Twisp ouvrit les yeux et lut la peur au coin des lèvres tombantes de Brett. Les yeux du gosse étaient d’impossibles lunes au milieu de son visage imberbe.
- Ouaip.
Brett se laissa tomber sur le banc de nage à côté de Twisp en secouant si rudement le petit bateau qu’ils embarquèrent de l’eau.
- Et si nous ne disions rien? murmura-t-il. Comment feraient-ils pour savoir?
Twisp se détourna. Le gosse avait encore beaucoup à apprendre sur l’océan et ceux qui en vivaient. Il existait de nombreux règlements, pour la plupart non écrits. Cette première leçon allait être dure, mais que pouvait-on attendre d’un gamin qui sortait de la ville? Au Centre, ce genre de chose ne pouvait pas se produire. L’existence était… sans surprise. Les scilles et les murelles, pour ceux qui vivaient à l’intérieur de l’île, représentaient la nourriture quotidienne et non des créatures différenciées dont la vie pouvait s’éteindre entre vos doigts en un bref soubresaut final.
- Les Siréniens tiennent le compte de tout ce qui se passe, répondit-il tranquillement. Tu peux être sûr qu’ils sont déjà au courant.
- Mais les capucins, insista Brett. Ils ont peut-être eu le second Sirénien. A supposer qu’il y en ait eu un.
- Le pelage des capucins est constitué de cellules creuses, expliqua Twisp. Pour l’isolation et la flottaison. Ce ne sont pas de très bons plongeurs.
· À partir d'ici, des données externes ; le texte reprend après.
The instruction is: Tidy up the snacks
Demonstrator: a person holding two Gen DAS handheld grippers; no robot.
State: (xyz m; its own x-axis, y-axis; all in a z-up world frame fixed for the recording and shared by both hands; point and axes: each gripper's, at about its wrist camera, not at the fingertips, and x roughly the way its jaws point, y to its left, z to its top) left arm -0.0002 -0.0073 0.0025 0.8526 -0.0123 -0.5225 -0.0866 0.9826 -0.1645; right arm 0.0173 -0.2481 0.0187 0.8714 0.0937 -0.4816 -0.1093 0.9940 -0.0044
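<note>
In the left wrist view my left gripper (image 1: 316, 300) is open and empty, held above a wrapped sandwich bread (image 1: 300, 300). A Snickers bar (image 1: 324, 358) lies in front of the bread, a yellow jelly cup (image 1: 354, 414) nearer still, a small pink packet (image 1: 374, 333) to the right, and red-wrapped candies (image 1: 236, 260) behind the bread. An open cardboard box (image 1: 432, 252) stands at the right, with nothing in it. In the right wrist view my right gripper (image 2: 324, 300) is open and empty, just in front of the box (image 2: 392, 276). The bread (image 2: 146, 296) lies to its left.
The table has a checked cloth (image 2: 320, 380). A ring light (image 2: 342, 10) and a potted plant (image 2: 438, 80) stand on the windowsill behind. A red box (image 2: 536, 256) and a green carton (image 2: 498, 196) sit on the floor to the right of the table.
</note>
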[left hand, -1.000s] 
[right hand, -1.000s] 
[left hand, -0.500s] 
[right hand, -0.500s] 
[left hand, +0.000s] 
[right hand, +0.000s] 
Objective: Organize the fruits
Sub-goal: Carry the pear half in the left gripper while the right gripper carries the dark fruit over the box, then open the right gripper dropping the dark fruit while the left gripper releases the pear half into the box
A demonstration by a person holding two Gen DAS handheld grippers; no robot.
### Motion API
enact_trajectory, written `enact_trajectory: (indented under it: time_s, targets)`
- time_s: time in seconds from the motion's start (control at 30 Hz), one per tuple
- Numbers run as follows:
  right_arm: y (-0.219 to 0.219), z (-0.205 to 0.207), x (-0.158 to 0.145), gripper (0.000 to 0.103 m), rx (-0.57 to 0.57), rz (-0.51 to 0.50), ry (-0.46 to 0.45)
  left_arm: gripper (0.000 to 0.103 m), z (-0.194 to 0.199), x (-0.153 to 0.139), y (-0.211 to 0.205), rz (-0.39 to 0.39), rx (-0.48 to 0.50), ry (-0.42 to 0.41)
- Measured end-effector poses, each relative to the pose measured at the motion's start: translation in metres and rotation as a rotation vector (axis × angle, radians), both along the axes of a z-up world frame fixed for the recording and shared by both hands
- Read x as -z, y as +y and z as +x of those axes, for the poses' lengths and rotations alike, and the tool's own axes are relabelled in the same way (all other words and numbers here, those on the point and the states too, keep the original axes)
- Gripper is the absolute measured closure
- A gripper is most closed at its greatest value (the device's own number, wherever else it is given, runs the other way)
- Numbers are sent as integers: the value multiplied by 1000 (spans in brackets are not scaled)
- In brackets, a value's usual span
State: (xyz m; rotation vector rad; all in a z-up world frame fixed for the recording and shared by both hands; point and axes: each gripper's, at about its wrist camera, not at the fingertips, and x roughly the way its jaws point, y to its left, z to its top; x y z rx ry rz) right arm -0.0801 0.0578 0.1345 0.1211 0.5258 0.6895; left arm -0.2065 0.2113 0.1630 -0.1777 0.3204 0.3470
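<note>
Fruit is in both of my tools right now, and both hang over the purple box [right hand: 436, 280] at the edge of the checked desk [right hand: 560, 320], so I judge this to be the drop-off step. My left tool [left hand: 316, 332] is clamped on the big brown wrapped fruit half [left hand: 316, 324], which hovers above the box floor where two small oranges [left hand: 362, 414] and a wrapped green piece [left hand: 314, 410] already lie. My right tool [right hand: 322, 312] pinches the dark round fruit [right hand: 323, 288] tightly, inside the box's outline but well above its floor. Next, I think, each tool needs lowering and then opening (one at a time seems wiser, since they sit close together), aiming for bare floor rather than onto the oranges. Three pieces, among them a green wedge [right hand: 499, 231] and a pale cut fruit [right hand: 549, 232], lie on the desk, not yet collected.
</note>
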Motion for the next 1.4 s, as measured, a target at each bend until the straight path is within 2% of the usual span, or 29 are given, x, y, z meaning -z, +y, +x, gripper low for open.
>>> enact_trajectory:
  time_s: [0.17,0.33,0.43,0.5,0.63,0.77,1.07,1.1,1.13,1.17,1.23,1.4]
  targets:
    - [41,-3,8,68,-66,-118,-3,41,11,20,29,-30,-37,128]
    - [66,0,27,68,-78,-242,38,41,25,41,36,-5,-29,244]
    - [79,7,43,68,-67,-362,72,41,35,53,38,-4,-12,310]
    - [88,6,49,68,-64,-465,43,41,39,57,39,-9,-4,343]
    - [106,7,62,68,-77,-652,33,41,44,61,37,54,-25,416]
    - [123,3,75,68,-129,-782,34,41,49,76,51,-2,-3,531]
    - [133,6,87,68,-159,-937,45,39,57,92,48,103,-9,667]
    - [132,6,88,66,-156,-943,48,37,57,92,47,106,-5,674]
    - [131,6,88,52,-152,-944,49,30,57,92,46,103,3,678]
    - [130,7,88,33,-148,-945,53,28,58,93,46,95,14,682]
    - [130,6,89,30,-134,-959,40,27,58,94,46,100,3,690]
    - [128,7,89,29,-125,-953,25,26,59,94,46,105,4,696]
Il riva ses yeux noirs sur Brett en poursuivant :
- As-tu songé à sa famille qui attend son retour? Et maintenant, tais-toi un peu.
Il savait que le gosse avait dû se vexer, mais quoi! s’il persistait à vouloir vivre sur l’océan, il fallait bien qu’il en apprenne les usages. Personne n’aimait se faire surprendre en pleine mer, ni abandonner. Personne n’aimait non plus se trouver coincé à bord d’un esquif en compagnie d’un moulin à paroles. De plus, Twisp commençait à envisager la proximité désagréable de l’inévitable tribunal maritime et il se disait qu’il ferait mieux de préparer déjà leur défense. Remonter un Sirénien dans ses filets était une chose grave, même si l’on n’avait rien à se reprocher.